Required action
Give back an exact copy of the lines in the records below, from the line that has "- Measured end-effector" through the line that has "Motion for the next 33", and nothing besides.

[Recorded data]
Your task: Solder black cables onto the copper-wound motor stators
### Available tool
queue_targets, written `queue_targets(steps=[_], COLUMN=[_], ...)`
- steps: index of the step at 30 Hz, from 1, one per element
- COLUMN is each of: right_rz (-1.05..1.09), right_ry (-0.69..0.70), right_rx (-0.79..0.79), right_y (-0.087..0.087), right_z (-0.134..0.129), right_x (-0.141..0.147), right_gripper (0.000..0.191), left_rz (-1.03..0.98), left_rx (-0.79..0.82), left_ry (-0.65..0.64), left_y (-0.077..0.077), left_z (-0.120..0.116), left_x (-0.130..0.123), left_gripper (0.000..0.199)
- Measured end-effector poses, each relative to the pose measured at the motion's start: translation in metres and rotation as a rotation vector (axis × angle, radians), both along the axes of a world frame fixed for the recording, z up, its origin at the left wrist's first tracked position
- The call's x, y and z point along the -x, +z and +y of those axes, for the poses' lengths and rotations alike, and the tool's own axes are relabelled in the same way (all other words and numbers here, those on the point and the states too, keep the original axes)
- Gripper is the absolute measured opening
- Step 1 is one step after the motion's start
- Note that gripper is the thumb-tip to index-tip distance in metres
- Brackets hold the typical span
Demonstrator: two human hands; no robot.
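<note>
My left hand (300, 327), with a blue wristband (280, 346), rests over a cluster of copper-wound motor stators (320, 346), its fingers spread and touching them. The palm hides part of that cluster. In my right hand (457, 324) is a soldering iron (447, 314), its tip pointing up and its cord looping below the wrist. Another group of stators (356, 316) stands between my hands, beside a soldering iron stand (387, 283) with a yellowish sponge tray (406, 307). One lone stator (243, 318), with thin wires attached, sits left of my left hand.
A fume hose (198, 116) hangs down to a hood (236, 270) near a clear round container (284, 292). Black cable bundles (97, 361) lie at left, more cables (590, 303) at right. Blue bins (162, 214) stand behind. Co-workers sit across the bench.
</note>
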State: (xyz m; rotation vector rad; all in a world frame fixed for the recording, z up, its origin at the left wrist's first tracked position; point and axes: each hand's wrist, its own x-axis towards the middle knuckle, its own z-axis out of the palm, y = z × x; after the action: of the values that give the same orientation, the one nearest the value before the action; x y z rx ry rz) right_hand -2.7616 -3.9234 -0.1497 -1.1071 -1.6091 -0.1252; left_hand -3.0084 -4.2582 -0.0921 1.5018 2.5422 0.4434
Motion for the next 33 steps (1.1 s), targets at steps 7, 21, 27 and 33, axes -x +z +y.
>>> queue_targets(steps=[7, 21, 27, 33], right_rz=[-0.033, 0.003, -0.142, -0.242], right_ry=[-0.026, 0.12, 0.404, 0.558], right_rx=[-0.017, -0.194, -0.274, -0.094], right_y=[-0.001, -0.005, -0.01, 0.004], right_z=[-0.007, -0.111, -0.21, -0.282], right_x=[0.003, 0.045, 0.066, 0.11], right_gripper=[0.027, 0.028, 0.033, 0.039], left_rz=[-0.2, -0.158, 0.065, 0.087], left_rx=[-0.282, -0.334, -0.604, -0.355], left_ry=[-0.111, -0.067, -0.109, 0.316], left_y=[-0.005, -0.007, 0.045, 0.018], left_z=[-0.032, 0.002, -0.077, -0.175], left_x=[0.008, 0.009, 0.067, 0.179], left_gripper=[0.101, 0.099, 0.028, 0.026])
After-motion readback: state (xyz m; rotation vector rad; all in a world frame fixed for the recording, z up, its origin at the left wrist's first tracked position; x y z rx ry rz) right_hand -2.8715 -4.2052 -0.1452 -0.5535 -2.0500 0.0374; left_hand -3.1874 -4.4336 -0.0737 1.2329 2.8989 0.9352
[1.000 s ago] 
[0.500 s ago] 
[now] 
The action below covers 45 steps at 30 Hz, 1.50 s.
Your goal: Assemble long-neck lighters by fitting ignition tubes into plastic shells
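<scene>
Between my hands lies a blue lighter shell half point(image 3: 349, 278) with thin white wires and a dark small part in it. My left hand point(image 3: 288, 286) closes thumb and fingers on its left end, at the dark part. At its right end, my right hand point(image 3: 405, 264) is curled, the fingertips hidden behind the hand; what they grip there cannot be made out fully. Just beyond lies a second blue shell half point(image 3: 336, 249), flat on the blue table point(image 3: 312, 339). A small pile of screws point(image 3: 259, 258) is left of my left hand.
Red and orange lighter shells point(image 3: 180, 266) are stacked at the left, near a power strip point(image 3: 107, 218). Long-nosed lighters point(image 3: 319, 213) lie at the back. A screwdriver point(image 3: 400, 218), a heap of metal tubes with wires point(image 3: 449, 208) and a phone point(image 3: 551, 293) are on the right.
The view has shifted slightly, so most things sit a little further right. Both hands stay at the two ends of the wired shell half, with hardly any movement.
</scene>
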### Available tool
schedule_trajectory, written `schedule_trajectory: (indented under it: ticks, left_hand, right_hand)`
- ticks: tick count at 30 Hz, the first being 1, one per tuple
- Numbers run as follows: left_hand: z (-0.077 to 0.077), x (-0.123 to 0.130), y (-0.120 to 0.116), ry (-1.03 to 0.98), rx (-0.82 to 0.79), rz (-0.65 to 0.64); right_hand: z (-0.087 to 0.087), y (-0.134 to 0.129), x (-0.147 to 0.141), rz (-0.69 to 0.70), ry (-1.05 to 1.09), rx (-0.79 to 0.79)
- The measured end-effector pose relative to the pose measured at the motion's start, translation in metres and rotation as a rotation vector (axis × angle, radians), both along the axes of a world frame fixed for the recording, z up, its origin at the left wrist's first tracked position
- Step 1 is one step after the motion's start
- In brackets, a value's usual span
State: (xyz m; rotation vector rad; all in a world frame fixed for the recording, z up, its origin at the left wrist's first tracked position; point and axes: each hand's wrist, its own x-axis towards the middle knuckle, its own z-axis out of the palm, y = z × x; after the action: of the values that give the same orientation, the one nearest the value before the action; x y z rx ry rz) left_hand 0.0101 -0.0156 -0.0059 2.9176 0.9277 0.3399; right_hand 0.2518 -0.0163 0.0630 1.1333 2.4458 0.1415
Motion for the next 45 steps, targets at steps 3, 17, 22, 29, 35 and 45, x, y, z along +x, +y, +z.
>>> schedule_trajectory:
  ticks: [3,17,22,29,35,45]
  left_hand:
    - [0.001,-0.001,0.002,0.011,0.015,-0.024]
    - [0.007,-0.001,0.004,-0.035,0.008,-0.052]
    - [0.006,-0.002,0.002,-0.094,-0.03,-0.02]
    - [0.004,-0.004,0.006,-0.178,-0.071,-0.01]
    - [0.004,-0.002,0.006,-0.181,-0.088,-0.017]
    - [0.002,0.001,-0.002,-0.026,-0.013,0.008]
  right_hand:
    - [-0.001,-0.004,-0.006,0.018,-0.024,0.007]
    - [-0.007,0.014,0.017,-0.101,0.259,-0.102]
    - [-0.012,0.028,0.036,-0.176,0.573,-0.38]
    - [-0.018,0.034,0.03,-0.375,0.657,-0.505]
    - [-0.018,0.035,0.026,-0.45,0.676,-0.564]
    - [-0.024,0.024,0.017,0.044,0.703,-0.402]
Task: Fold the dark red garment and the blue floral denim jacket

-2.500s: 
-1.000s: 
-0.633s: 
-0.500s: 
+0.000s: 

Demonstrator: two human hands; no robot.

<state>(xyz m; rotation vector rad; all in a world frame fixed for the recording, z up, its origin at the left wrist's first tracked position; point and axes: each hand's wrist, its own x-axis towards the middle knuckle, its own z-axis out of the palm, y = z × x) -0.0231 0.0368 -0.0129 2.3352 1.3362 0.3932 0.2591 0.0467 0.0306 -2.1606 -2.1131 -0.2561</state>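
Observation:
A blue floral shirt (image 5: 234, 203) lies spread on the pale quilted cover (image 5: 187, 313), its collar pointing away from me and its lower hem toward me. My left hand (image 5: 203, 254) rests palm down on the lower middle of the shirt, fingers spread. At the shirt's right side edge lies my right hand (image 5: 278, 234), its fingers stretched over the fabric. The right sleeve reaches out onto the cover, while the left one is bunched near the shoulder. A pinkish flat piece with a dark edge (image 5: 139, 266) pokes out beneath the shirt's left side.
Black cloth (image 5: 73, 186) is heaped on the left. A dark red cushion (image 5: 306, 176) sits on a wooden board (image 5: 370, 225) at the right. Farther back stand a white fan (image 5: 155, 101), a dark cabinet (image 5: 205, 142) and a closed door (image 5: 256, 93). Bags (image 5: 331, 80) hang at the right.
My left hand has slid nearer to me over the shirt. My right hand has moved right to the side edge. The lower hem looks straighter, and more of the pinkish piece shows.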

Exercise response
- Measured end-effector poses, each relative to the pose measured at the motion's start: translation in metres and rotation as a rotation vector (axis × angle, radians), both along the axes of a world frame fixed for the recording, z up, its origin at the left wrist's first tracked position
- The call's x, y and z point along the -x, +z and +y of those axes, for the poses' lengths and rotations alike, and the tool's own axes are relabelled in the same way (all other words and numbers here, those on the point and the states too, keep the original axes)
- Gripper is the absolute measured opening
- Step 1 is one step after the motion's start
- Note that gripper is the thumb-tip to index-tip distance in metres
- Brackets hold the typical span
Demonstrator: two human hands; no robot.
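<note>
My left hand (300, 327), with a blue wristband (280, 346), rests over a cluster of copper-wound motor stators (320, 346), its fingers spread and touching them. The palm hides part of that cluster. In my right hand (457, 324) is a soldering iron (447, 314), its tip pointing up and its cord looping below the wrist. Another group of stators (356, 316) stands between my hands, beside a soldering iron stand (387, 283) with a yellowish sponge tray (406, 307). One lone stator (243, 318), with thin wires attached, sits left of my left hand.
A fume hose (198, 116) hangs down to a hood (236, 270) near a clear round container (284, 292). Black cable bundles (97, 361) lie at left, more cables (590, 303) at right. Blue bins (162, 214) stand behind. Co-workers sit across the bench.
</note>
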State: (xyz m; rotation vector rad; all in a world frame fixed for the recording, z up, its origin at the left wrist's first tracked position; point and axes: each hand's wrist, its own x-axis towards the middle knuckle, its own z-axis out of the palm, y = z × x; after the action: of the values that give the same orientation, the one nearest the value before the action; x y z rx ry rz) right_hand -2.7616 -3.9234 -0.1497 -1.1071 -1.6091 -0.1252; left_hand -3.0084 -4.2582 -0.0921 1.5018 2.5422 0.4434
Motion for the next 33 steps (1.1 s), targets at steps 7, 21, 27 and 33, axes -x +z +y.

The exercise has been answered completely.